# Calculate the upper bound for accuracy of any model trained on our training data.

- Warning: I seem to have arrived a contradiction.
    - for the DNN classifier the 10-fold CV accuracy has a mean of 76% with std 1%. This is better than my supposed upperbound.
    - for the DNN classifier the training accuracy can be close to 80%. How? Is it memorizing the order? No: shuffle is True

The data is of the form $(X,y)$ with $X_i \in \left\{ 0, 1 \right\}^{\times p}$ ($p=1494$), and $y \in  \left\{ 0, 1 \right\}$. There are 12376 training samples. Let $\left\{\bar{X}_a \right\}_{1 \leq a \leq  6230}$ be unique representatives of the inputs in the training set; That is, for all $i$ there exists $a$ such that $X_i = \bar{X_a}$. For each $\bar{X}_a$ the number of female artists ($\text{fem}\left( \bar{X}_a \right)$) and male artists $\left( \text{mal}(\bar{X}_a) \right)$ with $X_i = \bar{X}_a$ are calculated. Define a classifier on the set of training data $f_0: \left\{ X_i \right\}_{i=1}^{12376} \to \left\{ 0, 1 \right\}$ as 
$$ $$
$$ f(X_i) = \text{argmax}_{\left\{ \text{male},\text{female}\right\}} \left\{ \text{mal}(\bar{X}_a), \text{fem}(\bar{X}_a)\right\} \; \text{if} \; X_i = \bar{X}_a$$
$$ $$
Then extend $f_0$ to $f: \left\{ 0, 1 \right\}^{\times p} \to \left\{ 0, 1 \right\}$. When $f$ is only used on the training data, the extension from $f_0$ to $f$ is irrevelant, and $f_0$ gives rise to an optimal classifier.
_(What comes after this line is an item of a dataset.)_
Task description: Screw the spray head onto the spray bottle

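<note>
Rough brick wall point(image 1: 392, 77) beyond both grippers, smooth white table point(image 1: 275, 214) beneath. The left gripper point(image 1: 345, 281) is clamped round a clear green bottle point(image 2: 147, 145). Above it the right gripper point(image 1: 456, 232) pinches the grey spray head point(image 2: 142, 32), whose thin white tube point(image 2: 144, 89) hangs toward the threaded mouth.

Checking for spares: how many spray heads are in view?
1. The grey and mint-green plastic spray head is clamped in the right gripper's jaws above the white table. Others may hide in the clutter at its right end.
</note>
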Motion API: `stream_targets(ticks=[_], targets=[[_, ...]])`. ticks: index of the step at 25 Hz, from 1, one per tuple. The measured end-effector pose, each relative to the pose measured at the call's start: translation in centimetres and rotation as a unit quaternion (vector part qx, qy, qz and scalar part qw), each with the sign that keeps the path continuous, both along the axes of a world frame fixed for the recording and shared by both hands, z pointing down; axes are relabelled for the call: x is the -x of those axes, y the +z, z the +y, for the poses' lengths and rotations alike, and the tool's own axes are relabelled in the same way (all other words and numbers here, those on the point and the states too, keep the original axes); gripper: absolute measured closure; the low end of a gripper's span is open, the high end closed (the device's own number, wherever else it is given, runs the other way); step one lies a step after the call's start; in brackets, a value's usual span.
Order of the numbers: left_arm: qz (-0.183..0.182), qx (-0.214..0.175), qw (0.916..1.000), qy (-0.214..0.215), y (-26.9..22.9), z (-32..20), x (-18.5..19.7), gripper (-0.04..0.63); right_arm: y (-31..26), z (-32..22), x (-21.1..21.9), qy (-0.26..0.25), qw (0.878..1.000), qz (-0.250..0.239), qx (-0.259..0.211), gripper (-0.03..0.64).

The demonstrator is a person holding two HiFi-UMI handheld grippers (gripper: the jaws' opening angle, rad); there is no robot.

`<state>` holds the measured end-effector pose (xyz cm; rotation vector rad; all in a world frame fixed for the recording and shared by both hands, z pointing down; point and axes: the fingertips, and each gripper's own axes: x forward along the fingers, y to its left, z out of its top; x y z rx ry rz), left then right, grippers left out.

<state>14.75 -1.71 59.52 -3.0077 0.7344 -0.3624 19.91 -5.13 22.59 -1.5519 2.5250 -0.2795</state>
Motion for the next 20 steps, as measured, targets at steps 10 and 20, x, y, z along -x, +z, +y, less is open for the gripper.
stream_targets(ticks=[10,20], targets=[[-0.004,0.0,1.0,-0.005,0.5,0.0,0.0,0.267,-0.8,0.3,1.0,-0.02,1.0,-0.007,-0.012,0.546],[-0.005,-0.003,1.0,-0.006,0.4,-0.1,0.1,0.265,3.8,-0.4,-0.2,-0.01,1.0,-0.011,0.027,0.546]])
However, to generalize to data which includes points in $\left\{ 0, 1 \right\}^{\times p}$ that were not in the training set, a rule is needed to make the extension.

This notebook shows that even on the training data $f_0$ has an expected error of 26.8%, or an accuracy of 73.2%.

In [1]:
import numpy as np
import pandas as pd

import matplotlib.pyplot as plt
import seaborn as sns; sns.set()

import re

Import the cleaned data:

In [2]:
#%ls -lt ../../data/genre_lists/data_ready_for_model/

In [3]:
%store -r now
now
#now = '2020-05-11-14-35'

'2020-05-18-10-06'

In [4]:
X_train = pd.read_csv('/Users/Daniel/Code/Genre/data/genre_lists/data_ready_for_model/wiki-kaggle_X_train_{}.csv'.format(now), index_col = ['artist'])
y_train = pd.read_csv('/Users/Daniel/Code/Genre/data/genre_lists/data_ready_for_model/wiki-kaggle_y_train_{}.csv'.format(now), index_col = ['artist'])

### Genre Labels -- as a set

Each value of the genre column is a _string_ of comma separated genre labels using the spotify abbreviations. We want to convert it to a _set_ of strings.

In [5]:
"""This function takes in a string of the form
appearing in the genrelist of the dataframe.
It strips the square brackets and extra quotes and
returns a list of strings where each string is a genre label."""
def genrelist(string):
    string = string.strip("[").strip("]").replace("'","")
    L = [s for s in string.split(',')]
    L_new = []
    for x in L:
        L_new.append(x.replace(" ","_").lstrip("_").rstrip("_"))
    while (str("") in L_new):
        L_new.remove("")
    return set(L_new)

Now we apply
- it to the whole column and put the lists in a new column
- assemble X,y into DF
-reset index to 'artist_id'

In [6]:
X_train['genre_set']= X_train['genrelist'].apply(genrelist)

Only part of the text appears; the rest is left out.